There's actually nothing preventing you from providing the same semantics in Rust, at least for IndexMut inserting a mut reference to a newly inserted Default constructed value.

Then why that natural syntax is not provided by Rust? Note: it wasn't even working as people expected when HashMap included IndexMut implementation (that's why it was removed before Rust 1.0, BTW).

Also, please, read what you cited:

container[index] evaluates to a place.

Yes, that's the wrong design decision which C++ inherited from C and which Rust picked up without thinking.

C++ have found out that thus wrong decision can be papared over with a pile of kludges. Rust made different decisions and doesn't provide associative arrays at all (it's not an associative array if you can't use array syntax).

The rest of discussion, basically, says that it's hard to do the right thing and just easier not to support what people expect.

True, but so what?

I don't understand your actual position here? From what I can tell it's something like:

Rust should support a[b] syntax

It does.

Standard maps should allow insertion using indexing

That's desired, but not currently implemented for largely technical reasons, see the RFC and the rest of this thread.

Rust should behave like other languages in order to not surprise the user

Rust, in general, will copy other languages, where they feel it's appropriate. Like any language, they will try to not copy choices they feel are mistakes.
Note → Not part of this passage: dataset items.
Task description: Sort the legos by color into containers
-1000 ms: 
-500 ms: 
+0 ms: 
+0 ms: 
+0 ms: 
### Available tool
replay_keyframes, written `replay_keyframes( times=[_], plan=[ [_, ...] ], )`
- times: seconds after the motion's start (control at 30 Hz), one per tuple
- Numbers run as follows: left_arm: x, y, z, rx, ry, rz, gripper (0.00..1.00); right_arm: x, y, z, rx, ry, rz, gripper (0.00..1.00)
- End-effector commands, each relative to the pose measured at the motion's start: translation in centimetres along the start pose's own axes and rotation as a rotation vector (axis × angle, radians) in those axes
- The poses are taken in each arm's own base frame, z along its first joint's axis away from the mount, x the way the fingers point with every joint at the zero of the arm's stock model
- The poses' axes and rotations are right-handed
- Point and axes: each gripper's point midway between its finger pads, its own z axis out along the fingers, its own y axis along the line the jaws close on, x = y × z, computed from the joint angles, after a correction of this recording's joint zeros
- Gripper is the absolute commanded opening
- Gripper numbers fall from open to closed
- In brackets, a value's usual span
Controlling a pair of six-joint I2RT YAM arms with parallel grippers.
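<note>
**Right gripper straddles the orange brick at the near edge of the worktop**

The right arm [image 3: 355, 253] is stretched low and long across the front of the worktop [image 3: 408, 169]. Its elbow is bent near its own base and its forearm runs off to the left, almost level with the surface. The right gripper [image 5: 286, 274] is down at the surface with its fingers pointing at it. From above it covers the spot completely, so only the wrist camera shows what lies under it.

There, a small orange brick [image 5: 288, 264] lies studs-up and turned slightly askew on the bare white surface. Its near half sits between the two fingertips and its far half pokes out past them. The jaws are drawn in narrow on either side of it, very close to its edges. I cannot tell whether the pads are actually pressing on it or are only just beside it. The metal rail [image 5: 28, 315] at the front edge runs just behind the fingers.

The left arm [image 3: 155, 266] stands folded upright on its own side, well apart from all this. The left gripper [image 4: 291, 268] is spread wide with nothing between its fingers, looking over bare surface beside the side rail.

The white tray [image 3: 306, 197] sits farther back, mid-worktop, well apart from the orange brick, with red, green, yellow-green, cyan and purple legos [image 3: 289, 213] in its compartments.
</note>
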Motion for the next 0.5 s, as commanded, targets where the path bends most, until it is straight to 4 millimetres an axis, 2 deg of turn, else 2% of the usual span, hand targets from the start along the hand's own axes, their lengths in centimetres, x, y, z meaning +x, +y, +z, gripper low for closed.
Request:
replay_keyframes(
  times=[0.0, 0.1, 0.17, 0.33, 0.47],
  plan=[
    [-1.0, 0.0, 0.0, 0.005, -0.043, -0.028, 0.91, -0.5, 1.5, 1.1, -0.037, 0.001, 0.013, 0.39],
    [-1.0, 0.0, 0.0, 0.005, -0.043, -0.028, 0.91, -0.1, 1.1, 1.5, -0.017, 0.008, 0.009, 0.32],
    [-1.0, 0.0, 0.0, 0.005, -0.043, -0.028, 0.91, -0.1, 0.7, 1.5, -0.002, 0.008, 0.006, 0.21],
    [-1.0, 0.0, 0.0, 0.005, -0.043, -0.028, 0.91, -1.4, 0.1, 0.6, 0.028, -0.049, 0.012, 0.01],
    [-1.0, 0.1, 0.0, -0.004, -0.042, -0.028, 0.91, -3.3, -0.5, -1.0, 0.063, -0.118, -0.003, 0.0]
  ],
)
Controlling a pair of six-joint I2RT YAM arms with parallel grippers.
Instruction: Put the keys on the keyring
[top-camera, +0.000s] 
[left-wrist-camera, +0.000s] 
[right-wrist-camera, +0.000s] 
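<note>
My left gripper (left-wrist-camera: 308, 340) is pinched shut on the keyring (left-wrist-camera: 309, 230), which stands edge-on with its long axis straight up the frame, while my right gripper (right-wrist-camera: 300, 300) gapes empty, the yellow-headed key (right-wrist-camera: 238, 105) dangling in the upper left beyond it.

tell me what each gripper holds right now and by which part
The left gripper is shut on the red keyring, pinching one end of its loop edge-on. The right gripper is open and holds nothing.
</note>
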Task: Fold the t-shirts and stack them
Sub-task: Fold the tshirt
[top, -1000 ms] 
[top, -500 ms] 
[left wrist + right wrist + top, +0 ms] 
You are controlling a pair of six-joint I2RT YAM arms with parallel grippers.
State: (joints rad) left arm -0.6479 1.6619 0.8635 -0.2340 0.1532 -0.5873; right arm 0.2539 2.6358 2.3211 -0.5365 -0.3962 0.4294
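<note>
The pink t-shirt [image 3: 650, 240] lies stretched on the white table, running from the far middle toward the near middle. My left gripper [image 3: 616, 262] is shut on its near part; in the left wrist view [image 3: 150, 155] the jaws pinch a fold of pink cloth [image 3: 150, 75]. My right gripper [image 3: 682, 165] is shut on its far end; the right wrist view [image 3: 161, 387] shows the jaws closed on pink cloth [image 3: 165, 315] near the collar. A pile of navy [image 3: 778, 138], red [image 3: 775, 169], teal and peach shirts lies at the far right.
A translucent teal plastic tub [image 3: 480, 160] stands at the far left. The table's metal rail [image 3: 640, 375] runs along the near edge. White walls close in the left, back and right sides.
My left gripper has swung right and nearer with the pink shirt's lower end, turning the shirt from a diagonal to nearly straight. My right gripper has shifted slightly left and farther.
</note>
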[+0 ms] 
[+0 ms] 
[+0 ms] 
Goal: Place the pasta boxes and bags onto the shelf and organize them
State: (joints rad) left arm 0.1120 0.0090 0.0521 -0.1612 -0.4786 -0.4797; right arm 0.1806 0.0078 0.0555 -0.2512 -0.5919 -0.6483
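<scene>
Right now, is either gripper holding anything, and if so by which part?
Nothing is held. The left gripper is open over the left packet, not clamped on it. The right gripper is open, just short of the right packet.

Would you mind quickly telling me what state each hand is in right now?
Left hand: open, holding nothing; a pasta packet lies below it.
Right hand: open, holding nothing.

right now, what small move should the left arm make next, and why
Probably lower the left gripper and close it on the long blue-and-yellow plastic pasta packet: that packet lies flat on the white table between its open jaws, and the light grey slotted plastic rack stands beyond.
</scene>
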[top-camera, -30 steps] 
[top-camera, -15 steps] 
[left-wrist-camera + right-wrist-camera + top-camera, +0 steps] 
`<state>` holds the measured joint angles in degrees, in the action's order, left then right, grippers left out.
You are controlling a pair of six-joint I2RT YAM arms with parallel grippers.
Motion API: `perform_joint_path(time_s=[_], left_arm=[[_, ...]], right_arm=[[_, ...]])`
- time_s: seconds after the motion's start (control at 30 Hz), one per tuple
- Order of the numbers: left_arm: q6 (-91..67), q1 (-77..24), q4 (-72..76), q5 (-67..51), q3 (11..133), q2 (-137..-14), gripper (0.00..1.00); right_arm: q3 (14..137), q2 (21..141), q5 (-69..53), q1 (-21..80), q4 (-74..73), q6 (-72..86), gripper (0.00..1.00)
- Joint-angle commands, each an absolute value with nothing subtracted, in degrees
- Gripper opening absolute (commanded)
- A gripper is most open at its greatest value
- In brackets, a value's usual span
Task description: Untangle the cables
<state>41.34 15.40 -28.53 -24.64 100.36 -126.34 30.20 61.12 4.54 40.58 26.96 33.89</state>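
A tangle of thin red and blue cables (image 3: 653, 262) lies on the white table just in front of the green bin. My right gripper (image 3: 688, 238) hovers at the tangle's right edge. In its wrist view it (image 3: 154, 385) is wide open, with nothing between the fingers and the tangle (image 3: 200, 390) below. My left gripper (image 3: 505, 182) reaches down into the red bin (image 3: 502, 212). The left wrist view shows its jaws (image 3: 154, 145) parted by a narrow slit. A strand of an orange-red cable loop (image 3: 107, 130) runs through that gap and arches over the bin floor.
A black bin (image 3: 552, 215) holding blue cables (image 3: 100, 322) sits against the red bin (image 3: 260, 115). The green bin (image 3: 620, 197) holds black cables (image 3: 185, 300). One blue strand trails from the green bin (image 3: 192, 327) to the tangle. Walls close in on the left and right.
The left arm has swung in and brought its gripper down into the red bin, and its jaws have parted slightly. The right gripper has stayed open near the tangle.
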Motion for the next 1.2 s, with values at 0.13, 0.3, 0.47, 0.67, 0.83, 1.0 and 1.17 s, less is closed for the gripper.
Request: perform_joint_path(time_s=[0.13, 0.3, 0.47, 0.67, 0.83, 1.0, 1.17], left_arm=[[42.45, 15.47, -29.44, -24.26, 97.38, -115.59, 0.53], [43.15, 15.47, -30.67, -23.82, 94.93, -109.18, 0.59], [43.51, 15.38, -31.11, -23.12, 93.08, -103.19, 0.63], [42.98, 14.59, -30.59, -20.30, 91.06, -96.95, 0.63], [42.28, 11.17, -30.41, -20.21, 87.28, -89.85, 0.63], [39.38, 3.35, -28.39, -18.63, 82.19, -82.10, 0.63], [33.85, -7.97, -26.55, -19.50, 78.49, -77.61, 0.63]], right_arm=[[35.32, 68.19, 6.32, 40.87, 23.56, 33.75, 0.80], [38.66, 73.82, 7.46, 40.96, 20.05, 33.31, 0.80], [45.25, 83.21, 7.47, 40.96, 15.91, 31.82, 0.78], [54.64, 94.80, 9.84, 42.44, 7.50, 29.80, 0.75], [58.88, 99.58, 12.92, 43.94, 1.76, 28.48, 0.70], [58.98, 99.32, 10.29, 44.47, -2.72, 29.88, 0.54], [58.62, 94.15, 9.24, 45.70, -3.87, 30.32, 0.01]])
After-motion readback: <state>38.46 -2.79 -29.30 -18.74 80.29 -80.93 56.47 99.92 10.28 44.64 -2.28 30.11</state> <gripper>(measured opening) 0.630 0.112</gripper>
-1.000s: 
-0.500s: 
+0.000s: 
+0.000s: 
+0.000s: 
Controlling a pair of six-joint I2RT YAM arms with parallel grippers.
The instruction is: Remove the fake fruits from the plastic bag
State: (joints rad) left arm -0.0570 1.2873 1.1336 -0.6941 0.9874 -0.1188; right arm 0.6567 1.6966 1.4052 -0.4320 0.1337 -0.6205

Rust should not behave like C/C++ specifically in what a[b] does, because that was a mistake.

Perhaps, but:

  • They can hardly break pretty much every Rust crate in existence
  • You have yet to actually explain why it's worse or a mistake, despite me explaining why returning a reference (of some sort) has significant benefits.
  • They're still trying to add get/set like you want anyway, see the RFC.

So, please, clarify what you actually want to happen here?

@moderators : This topic seems to have strayed from the original question of whether the current version of Index and IndexMut should be part of an idiomatic crate's API. It is now a discussion of Rust's design choices, which is more properly a topic for IRLO.

Please consider splitting off, and potentially locking, this spin-off discussion.

3 Likes

Two most popular data structures in most popular languages are arrays and associative arrays. And they use a[b] syntax. In most popular languages but not in Rust.

Yet it copied C approach (which was largely copied to C++): a[b] is a reference to something. Which, as C++ showed, is a mistake (but C++ largely managed to mitigate it via pile of kludges).

At this point? IndexSet would, probably, be nice. Not sure how feasible it is given the fact that original mistake happened so long ago and so many things depend on it.

It's a mistake because it doesn't give users what they want and/or need. You have to keep in mind that the whole indexing thing is just one big syntax sugar which is required to make people feel familiar. You can write literally any program without ever using indexing. Which means only expectations of people matters.

And people expect that associative arrays would be available and would work in any modern language.

They are still discussing whether they may fix the mistake. That's good, but doesn't mean the whole thing wasn't a mistake.

We can easily return it back to URLO space. If we would stop arguing about semantic and IndexSet (which actually belong to IRLO, you are right)… should crates use Index and IndexMut for anything but yet-another-type-of-vector?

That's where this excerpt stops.